The year was 1875; the place, Paris, France. For more than two years, three scientists had worked toward this day; and now they were ready. Carefully, they climbed into the gondola of the balloon, “Zenith,” while thousands around them watched.

Determined to set a new altitude record, they wanted to go higher than man had ever risen above the earth. And they did just that, — but at what a cost.

Slowly the large balloon rose into the air, with its human cargo of three men in a basket-shaped gondola swinging just beneath it. All seemed well; they were well on their way toward the goal: to climb higher than any man had ever gone.

Then at 24,430 feet it happened. Tissandier, one of the three, later described it: “Croce is gasping for breath, Sivel is dazed, but can still cut three sandbags loose in order to reach 26,240 feet.”

At that point, Tissandier himself was overcome and slumped to the floor, losing consciousness. Some time afterward, as the balloon — freed from the sandbags continued its ascent — he awoke. They had attained a height of 8,600 meters (approximately 28,000 feet) — but two of the scientists lay dead in the gondola of the balloon. Yes, they had conquered the heights. There was not enough air, with its precious life-giving oxygen, to sustain life at great altitude.

Without air, man dies. Air is the most vital element for man and animals. One may live for weeks without food, or for days without water, but deprived of air he will perish within a few minutes.

Millions of people suffer from a wide variety of ailments that are partly caused by an insufficient supply of oxygen. The problem is that most people do not breathe correctly, and this continually weakens their health, their happiness, and their hold on life itself. One of the finest statements written on the importance of air are these words penned by an understanding health educator:

“In order to have good blood, we must breathe well. Full, deep inspirations of pure air, which fill the lungs with oxygen, purify the blood. They impart to it a bright color and send it — a life-giving current — to every part of the body.
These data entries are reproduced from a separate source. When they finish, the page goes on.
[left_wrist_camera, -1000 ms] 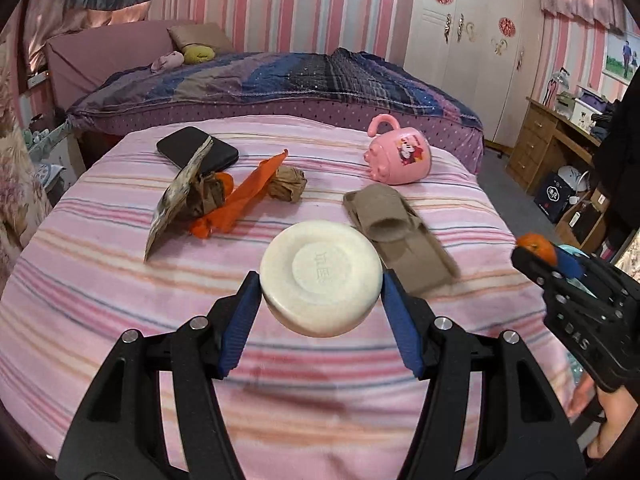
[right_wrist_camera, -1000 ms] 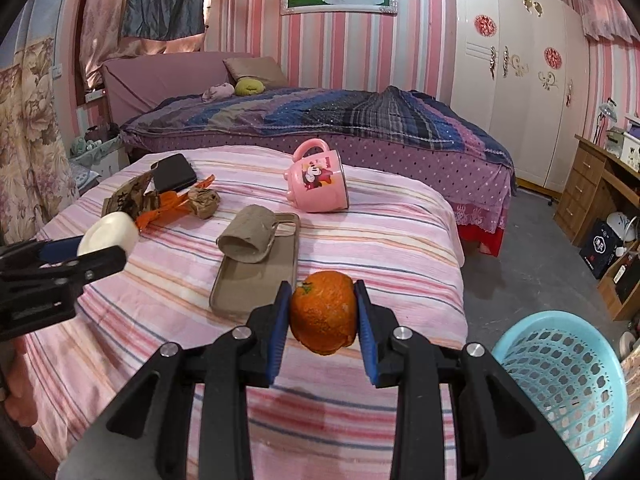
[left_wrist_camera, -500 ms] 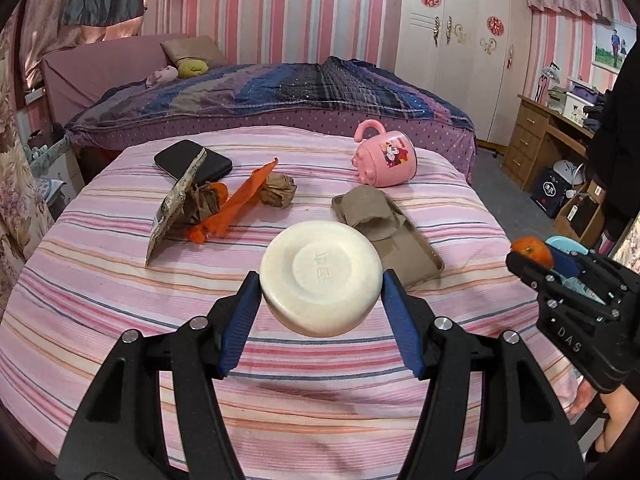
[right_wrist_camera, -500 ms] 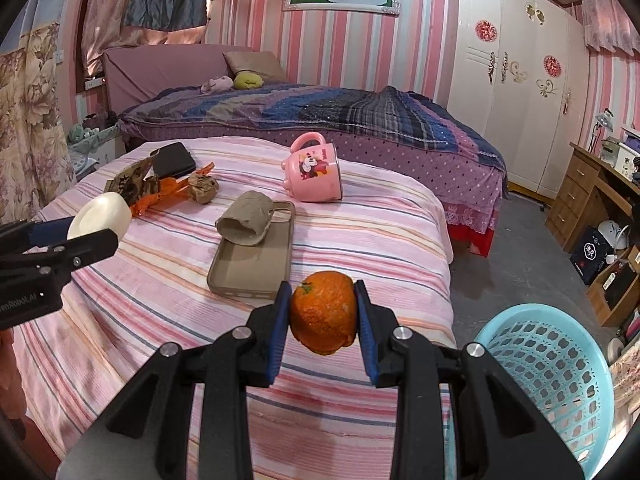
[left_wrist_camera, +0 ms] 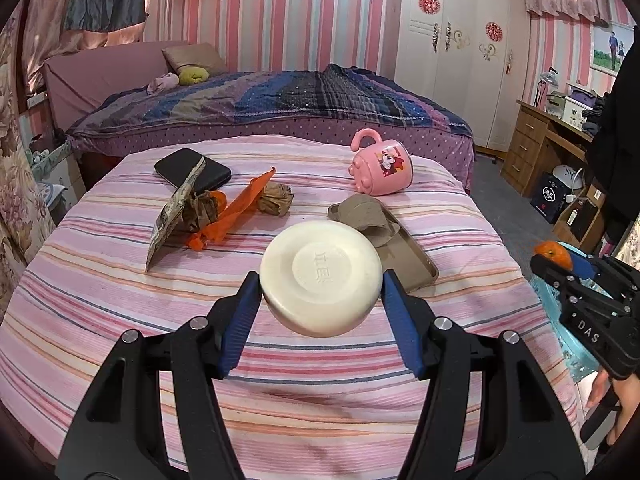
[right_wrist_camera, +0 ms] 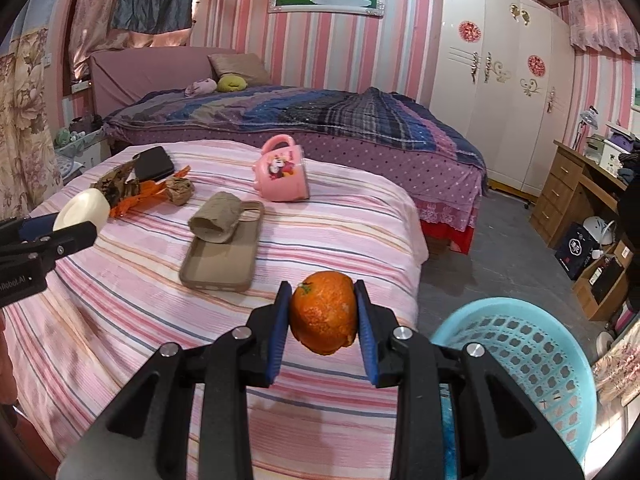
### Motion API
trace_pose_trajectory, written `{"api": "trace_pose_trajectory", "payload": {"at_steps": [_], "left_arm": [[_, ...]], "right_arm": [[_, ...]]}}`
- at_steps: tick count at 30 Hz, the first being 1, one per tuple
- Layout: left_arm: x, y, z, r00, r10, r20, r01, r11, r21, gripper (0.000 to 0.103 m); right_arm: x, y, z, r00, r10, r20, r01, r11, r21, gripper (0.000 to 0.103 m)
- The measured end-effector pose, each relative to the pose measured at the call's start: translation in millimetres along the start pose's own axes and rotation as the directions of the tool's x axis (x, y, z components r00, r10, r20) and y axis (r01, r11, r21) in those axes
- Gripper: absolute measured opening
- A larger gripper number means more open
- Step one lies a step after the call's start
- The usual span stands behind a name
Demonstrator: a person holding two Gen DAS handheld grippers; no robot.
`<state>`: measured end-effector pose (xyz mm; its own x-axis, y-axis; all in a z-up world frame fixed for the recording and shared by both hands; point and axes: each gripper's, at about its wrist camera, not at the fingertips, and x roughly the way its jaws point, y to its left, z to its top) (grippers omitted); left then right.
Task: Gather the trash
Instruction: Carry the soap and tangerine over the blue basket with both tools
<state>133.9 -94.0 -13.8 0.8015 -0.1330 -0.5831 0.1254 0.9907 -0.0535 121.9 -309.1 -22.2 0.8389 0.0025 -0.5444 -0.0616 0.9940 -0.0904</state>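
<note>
Right tool [right_wrist_camera: 322, 314] clamped on orange [right_wrist_camera: 323, 312], has drifted toward basket [right_wrist_camera: 532, 356] at lower right; drop looks next. Left tool [left_wrist_camera: 320, 280] grips soap [left_wrist_camera: 320, 276].

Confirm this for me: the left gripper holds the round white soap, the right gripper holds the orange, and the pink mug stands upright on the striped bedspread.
One thing is wrong: the pink mug lies tipped on its side, as the right wrist view shows. The rest holds: the left gripper grips the round white soap, and the right gripper grips the orange.
</note>
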Motion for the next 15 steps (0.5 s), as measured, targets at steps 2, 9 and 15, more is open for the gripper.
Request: {"api": "trace_pose_trajectory", "payload": {"at_steps": [2, 9, 15], "left_arm": [[0, -3, 0, 1.000, 0.000, 0.003, 0.000, 1.000, 0.000, 0.060], [0, -20, -2, 1.000, -0.014, 0.007, 0.014, 1.000, 0.013, 0.060], [-2, -40, -1, 0.999, -0.046, 0.007, 0.046, 0.999, 0.026, 0.060]], "right_arm": [[-2, -9, -2, 1.000, -0.015, -0.003, 0.015, 1.000, 0.009, 0.031], [-14, -41, -10, 0.998, -0.061, -0.001, 0.061, 0.997, 0.040, 0.031], [-24, -73, -19, 0.995, -0.100, -0.002, 0.099, 0.992, 0.080, 0.031]]}}
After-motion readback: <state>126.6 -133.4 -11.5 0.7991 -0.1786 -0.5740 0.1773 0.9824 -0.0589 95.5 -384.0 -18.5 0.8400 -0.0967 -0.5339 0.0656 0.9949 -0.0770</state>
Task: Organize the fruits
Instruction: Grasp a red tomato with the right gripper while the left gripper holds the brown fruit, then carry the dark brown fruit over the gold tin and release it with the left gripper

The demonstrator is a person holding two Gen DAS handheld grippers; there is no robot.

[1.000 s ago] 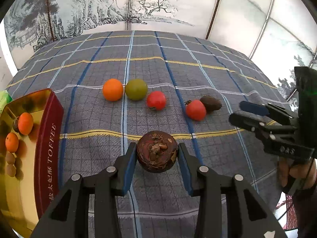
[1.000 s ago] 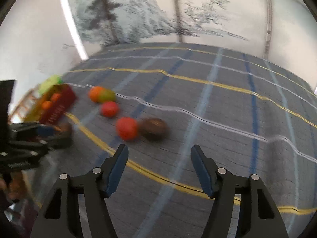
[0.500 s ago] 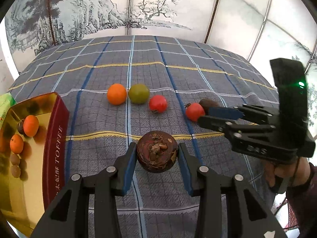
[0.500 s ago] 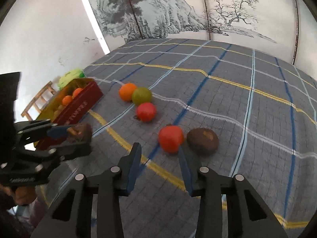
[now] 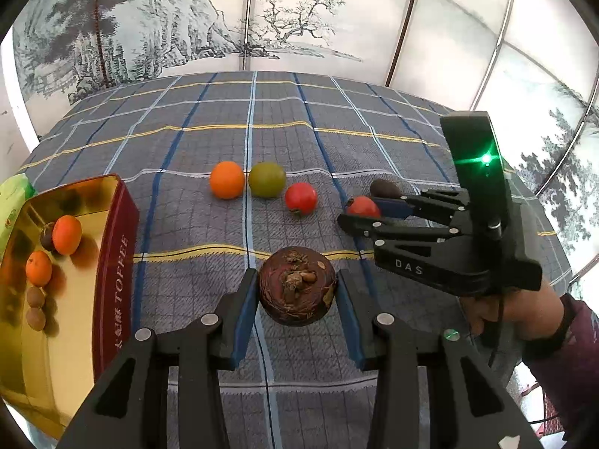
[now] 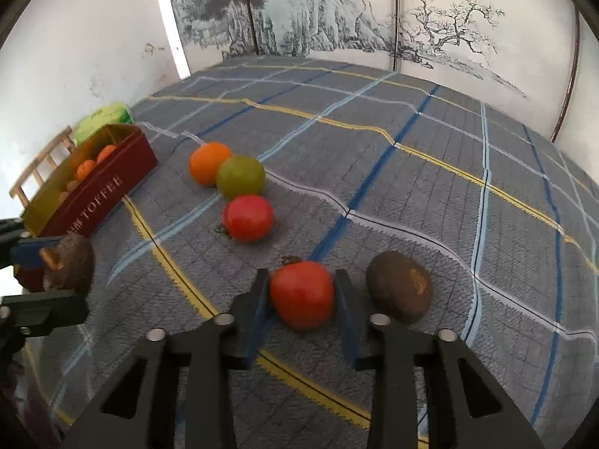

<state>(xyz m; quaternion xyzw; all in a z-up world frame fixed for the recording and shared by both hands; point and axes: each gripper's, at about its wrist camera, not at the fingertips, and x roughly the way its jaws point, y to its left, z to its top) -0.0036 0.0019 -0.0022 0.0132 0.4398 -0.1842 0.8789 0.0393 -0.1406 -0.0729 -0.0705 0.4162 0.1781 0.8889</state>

“A good respiration soothes the nerves: it stimulates the appetite and renders digestion more perfect: and it induces sound, refreshing sleep…[If] an insufficient supply of oxygen is received , the blood moves sluggishly. The waste, poisonous matter, which should be thrown off in the exhalations from the lungs, is retained, and the blood becomes impure. Not only the lungs, but the stomach, liver, and brain are affected. The skin becomes sallow, digestion is retarded: the heart is depressed: the brain clouded: the thoughts are confused: gloom settles upon the spirits: the whole system become depressed and inactive, and peculiarly susceptible to disease.” Ministry of Healing, pp. 272-273

Every cell of your body must receive a constant supply of oxygen — or they will weaken and die. But that air must be fresh in order to help you the most. When you breathe stale or polluted air, the supply of oxygen is insufficient to keep the cells strong and healthy. Apart from oxygen from the air  you breathe, they die within a few minutes.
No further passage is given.